Она спросила с такой интонацией, словно не расслышала меня. Я посмотрела на нее и попыталась объяснить:
– Платья и украшения. Папины коричневые костюмы и желтые рубашки. Они как форма.
– Ну, наверное, Сильви. А мне так проще – не нужно думать, что надевать. Нет нужды тратить время на хождения по магазинам или выбор нужного платья перед шкафом – я никогда не любила этим заниматься. В любом случае я скоро вернусь и мы попытаемся спасти этот день и заняться чем-нибудь приятным.
Когда мама ушла, я снова принялась за изучение образцов обоев, прислушиваясь к ее шагам в коридоре, потом она открыла и закрыла входную дверь. Однако образцы не давали мне отвлечься от мыслей о том, куда она идет. Наконец я не выдержала, отложила книгу и встала.
Я выглянула в окно, увидела на улице маму, и вскоре мне удалось ее догнать. Когда мы подошли к перекрестку, там уже стоял фургон, включивший сигнал экстренной остановки.
Когда мы подошли к фургону, Альберт Линч неуверенно помахал нам рукой из-за руля. Что-то в его внешнем облике заставило меня содрогнуться. Однако мама выглядела совершенно спокойной, поэтому я просто последовала за ней. Его гладкая кожа ребенка – деталь, которую я помнила с нашей первой встречи на парковке, – не изменилась. Но теперь он носил большие очки, а на верхней губе появились клочковатые усы. В тот вечер, во Флориде, Линч был в бейсбольной кепке. Без нее стал виден его лысый череп, который блестел, словно его отполировали.

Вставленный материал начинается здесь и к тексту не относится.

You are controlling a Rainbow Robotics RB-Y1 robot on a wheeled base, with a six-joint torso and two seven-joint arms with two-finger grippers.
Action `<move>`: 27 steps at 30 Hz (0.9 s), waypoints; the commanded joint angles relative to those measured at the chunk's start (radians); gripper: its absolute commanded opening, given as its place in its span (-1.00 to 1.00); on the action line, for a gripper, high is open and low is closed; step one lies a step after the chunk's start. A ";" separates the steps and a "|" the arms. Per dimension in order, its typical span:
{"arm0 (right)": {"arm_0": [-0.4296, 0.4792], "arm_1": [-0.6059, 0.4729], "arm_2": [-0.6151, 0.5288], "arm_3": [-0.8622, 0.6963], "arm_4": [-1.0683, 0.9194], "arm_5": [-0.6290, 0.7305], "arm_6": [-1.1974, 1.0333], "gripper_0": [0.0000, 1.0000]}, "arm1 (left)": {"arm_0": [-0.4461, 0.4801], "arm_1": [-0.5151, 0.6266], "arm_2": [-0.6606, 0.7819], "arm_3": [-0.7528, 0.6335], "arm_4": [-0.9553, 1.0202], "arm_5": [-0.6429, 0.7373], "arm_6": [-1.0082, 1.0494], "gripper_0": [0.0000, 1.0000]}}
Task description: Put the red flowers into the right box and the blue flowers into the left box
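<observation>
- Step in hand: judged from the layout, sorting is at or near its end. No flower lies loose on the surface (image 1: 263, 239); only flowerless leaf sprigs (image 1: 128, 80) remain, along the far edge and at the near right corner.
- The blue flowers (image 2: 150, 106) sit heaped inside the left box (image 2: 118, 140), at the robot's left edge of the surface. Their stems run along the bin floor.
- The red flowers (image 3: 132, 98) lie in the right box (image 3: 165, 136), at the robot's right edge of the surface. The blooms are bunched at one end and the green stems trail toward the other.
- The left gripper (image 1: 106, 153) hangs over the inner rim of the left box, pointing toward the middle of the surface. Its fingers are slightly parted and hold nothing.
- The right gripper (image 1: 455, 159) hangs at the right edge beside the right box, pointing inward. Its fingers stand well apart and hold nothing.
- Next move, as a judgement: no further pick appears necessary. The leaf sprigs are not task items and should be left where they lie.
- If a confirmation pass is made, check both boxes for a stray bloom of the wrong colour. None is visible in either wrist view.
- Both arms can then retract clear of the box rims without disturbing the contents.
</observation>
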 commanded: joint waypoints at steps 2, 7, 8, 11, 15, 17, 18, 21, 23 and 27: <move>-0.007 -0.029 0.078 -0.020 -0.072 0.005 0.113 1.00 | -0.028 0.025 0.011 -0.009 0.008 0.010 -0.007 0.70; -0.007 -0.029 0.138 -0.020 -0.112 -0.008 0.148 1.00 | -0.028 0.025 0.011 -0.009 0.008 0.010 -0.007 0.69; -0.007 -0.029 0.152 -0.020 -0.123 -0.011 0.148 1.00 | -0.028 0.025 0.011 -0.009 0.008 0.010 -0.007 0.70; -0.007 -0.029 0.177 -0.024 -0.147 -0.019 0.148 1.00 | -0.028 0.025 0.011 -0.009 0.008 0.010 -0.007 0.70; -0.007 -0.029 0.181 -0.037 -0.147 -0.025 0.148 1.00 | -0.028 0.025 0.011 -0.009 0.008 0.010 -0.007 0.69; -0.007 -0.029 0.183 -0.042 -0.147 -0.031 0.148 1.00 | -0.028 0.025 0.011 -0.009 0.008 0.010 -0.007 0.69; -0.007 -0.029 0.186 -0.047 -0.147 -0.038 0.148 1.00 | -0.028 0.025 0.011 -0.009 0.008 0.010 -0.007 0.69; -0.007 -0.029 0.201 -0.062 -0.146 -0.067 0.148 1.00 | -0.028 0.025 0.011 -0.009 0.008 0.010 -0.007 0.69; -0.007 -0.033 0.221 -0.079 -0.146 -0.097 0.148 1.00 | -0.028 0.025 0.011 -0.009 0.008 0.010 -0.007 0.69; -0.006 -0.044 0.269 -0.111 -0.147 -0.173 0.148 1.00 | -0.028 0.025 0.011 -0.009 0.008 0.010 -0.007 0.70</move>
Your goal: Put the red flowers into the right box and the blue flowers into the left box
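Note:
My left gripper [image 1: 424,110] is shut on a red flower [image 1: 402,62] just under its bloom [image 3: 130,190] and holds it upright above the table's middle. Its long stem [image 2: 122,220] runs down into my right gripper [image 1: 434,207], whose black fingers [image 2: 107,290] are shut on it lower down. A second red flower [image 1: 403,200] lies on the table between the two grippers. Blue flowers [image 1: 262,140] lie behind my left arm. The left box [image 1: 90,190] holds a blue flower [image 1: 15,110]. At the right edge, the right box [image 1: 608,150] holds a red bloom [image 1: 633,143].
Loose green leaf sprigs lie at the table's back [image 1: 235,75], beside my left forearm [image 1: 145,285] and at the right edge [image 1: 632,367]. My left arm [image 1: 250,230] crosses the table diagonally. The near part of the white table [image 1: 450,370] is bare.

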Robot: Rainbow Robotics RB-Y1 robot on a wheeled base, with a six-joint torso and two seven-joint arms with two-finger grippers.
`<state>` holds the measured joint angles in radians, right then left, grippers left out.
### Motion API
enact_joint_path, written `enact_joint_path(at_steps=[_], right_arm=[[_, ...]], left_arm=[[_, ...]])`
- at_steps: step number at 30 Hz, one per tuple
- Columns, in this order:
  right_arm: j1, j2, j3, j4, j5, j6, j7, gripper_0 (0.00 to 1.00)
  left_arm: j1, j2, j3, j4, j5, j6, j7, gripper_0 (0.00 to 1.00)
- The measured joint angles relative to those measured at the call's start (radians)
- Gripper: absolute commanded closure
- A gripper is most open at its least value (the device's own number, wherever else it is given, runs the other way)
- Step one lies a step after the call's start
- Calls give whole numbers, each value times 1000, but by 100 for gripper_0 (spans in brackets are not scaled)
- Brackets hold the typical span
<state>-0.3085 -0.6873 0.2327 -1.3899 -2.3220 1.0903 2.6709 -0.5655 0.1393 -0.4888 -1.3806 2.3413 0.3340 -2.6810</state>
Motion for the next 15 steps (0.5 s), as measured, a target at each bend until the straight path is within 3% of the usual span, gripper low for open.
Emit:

Вместо того чтобы открыть дверцу кабины, Линч скрылся за сиденьями, распахнул заднюю дверь фургона, и я увидела, что там нет сидений, на полу лежит тонкий матрас, а на нем – Абигейл, неподвижная, как Пенни.
Девочка медленно повернула голову, чтобы посмотреть на нас, заморгала, и на ее лице появилось ошеломленное выражение. Однако ее неподвижность длилась всего несколько мгновений. Как только Абигейл увидела мою маму, она отбросила в сторону одеяло, которое закрывало ее ноги, села, подвинулась к краю фургона, выскочила из него и пошла к нам, слегка прихрамывая.
– Привет, давно не виделись, – сказала мама, когда девочка взяла ее за руку.
Из фургона послышалось шуршание. Мы с мамой повернулись, чтобы посмотреть, что происходит, но звук заставил Абигейл скользнуть за спину моей матери. Девочка не обращала на меня внимания, и я воспользовалась моментом, чтобы ее разглядеть. Я решила, что ей около пятнадцати лет. Может быть, шестнадцать. Между мной и Роуз. Она перестала быть ребенком, которого я видела в тот вечер в Окале; Абигейл выросла, и под бесформенной футболкой у нее появилась грудь. Светлые волосы, свалявшиеся, как и прежде, доходили до пояса. Ноги были босыми, на пальцах левой я заметила синяки.